Money is moving in the market, for sure. The years of market investors willing to accept sub-par yields seem to be ending. Money is also moving in the US economy, which is one reason money is moving in the market. For example, the housing sector, a key component of the US economy, the number of folks buying homes is on the rise, and the rippling from that will soon be heard in every facet of the US economy.
- U.S. sales of previously occupied homes rose in 2012 to their highest level in five years, spurred higher by record-low mortgage rates and steady hiring.
Keep in mind, that once the ball starts rolling, it picks up momentum, and as it picks up momentum, the money flow increases, which has a tendency to bring back the fundamental of supply and demand as a prime economic driver.
- The inventory of homes for sale dropped to 1.82 million in December, the lowest in 12 years.
The market is watching the mediocre earnings coming out, but it understands two things as it digests the numbers. It understands that these earnings, although not great, follow on the heels of several years of tremendous earnings growth. Deceleration is normal. The market also understands economic cycles. Yes, the US and the world have struggled economically for several years now, but it appears that economic struggle is turning the corner in the hardest hit area – Europe. As Europe recovers in 2013 and beyond, corporate earnings will reflect the recovery of the largest economy on the planet.

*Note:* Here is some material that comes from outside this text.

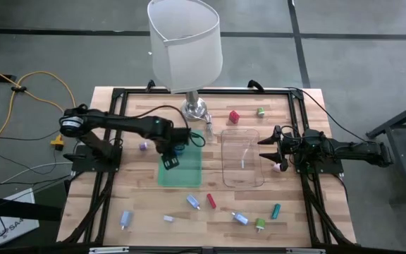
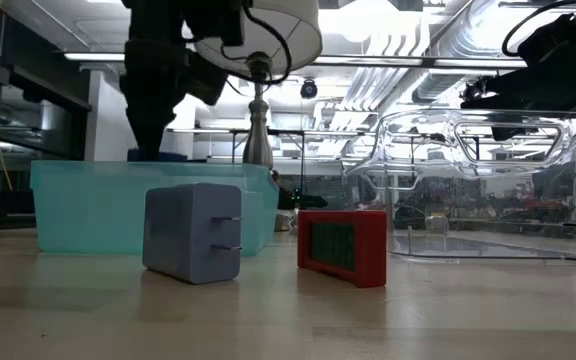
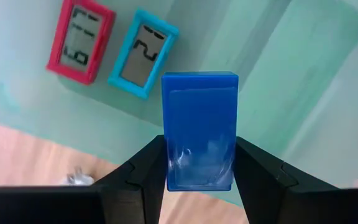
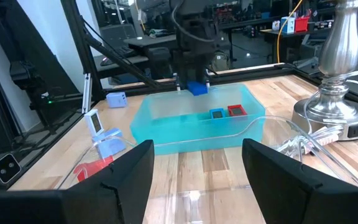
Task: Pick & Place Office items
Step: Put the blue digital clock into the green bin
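Observation:
My left gripper [image 3: 199, 163] is shut on a blue rectangular block [image 3: 199, 118] and hangs over the far part of a teal translucent bin [image 1: 182, 175]. A red piece [image 3: 81, 40] and a light blue piece [image 3: 143, 53], both with grey display faces, lie flat on the bin's floor. More office items lie loose on the table toward its near edge, among them a grey-blue plug-shaped piece [image 2: 193, 232] and a red one [image 2: 343, 246]. My right gripper [image 4: 197, 168] waits open at the table's right side, level, with nothing between its fingers. My left gripper pinches the blue block's two long sides [image 3: 169, 167] between its two fingers, at the block's upper end. The fingers point down from above. The block [image 4: 196, 88] hangs upright below them, clear of the bin's floor, at about the height of the rim.
A clear plastic tray [image 1: 242, 161] lies right of the bin. A lamp with a metal base [image 1: 195, 109] and a white shade stands at the far middle. A red piece [image 1: 233, 116] and a green one [image 1: 260, 111] sit far right, a purple one [image 1: 143, 146] left of the bin.

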Available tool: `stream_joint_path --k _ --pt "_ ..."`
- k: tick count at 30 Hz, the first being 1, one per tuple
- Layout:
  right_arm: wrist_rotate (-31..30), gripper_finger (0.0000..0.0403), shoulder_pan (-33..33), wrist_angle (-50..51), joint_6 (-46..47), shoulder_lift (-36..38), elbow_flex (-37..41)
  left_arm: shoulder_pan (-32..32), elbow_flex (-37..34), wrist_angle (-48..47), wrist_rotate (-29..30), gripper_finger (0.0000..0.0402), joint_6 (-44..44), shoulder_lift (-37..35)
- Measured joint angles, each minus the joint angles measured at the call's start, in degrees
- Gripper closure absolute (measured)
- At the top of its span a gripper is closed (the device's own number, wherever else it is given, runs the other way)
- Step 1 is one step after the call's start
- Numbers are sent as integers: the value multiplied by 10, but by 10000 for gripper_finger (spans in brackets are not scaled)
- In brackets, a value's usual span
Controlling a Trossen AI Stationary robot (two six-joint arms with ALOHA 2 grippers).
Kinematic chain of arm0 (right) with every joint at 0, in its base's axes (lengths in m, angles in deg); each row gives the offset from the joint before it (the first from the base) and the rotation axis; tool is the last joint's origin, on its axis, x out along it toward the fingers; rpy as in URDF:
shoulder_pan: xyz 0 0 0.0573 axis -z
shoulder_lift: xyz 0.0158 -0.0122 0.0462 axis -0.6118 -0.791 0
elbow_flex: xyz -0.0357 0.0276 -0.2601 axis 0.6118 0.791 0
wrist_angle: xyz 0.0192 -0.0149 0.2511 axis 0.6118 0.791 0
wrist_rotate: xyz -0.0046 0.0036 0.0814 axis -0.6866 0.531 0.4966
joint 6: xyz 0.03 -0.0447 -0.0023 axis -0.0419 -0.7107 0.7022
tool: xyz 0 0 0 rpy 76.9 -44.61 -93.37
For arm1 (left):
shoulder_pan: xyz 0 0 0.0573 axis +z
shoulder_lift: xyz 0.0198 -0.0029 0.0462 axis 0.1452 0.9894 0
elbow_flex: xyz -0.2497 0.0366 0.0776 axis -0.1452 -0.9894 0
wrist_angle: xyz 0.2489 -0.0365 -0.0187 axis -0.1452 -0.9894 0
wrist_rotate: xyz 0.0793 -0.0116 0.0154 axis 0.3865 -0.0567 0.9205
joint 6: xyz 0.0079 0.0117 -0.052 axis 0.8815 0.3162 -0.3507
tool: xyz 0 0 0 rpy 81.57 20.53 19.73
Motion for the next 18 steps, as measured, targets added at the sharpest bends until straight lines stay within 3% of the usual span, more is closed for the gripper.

- All forward-looking indicators point to a resumption of European growth this spring, which should further reduce the euro zone’s aggregate fiscal deficit to below 2.5 percent of GDP in 2013. It stood around 3.4 percent last year, down from 4.1 percent in 2011. What’s more, Italy, Spain, Portugal, Ireland and Greece shrank their combined current account deficit to an estimated 1.5 percent of GDP in 2012 from 7 percent in 2008 and look set to balance their external accounts this year.
The US economy is moving slow but steady, and it appears it will pick up steam this year. Europe is on the mend and China has turned the corner solidly. Money is on the move both economically and in the market. Even the politicos in Washington are getting smart as they recognize they need to keep the train moving with action.

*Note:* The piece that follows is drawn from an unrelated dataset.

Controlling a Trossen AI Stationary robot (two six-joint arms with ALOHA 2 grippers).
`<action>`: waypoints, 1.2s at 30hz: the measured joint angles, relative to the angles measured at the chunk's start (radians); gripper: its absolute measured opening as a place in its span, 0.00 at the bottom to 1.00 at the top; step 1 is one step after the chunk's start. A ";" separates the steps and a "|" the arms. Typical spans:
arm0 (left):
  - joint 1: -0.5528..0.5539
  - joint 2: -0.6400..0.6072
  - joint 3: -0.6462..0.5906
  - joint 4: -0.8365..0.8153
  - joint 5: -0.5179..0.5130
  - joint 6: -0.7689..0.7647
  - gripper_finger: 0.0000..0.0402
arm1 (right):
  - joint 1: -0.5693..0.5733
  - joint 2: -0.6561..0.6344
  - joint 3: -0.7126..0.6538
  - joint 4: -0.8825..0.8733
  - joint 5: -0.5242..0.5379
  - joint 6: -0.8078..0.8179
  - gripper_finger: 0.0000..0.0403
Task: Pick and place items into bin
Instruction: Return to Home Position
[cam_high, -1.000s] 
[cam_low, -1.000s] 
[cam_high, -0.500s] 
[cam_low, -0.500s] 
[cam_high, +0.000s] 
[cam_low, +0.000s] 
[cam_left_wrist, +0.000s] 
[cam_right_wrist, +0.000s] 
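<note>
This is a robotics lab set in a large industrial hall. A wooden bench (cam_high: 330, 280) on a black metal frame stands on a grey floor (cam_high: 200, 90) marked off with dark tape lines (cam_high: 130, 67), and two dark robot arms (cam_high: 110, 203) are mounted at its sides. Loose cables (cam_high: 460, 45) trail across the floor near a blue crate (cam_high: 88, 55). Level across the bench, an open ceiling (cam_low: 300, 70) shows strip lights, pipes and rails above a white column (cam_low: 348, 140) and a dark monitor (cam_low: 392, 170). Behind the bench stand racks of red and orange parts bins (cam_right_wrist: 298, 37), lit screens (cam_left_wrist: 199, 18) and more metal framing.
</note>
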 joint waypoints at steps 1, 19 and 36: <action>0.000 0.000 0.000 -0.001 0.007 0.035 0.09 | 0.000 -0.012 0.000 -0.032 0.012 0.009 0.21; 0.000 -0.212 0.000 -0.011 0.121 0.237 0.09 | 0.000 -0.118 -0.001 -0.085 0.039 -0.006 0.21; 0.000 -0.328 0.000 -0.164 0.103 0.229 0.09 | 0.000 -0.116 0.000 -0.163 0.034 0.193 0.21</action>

- Refrigerators are getting smart. A new model released earlier this month runs apps to help users browse recipes, create shopping lists and manage the expiration dates of items like yogurt and milk.

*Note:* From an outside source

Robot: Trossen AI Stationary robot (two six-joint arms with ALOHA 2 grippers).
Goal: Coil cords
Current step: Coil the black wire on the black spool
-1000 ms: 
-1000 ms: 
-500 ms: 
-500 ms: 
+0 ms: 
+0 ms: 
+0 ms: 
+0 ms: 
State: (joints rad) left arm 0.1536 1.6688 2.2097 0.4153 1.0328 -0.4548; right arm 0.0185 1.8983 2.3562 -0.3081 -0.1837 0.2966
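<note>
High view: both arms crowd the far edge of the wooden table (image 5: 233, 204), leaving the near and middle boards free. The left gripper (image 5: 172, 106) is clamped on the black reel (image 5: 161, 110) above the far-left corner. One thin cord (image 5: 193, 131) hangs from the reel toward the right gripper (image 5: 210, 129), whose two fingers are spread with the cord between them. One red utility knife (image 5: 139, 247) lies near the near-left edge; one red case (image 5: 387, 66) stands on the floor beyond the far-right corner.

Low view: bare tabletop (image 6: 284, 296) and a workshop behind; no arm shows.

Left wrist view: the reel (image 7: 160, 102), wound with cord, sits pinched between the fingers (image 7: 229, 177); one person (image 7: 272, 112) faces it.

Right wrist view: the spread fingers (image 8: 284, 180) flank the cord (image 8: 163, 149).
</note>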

The above reminds us that things continually change, improve, move forward. It is the nature of what we do as humans. The market recognizes this and it responds as an indicator of the economic future. Right now, the indicator is pointing up.
The market is smart and US politicians are getting smart. Even refrigerators are getting smart. As a market player, are you smart? Do you see the inevitability of the future?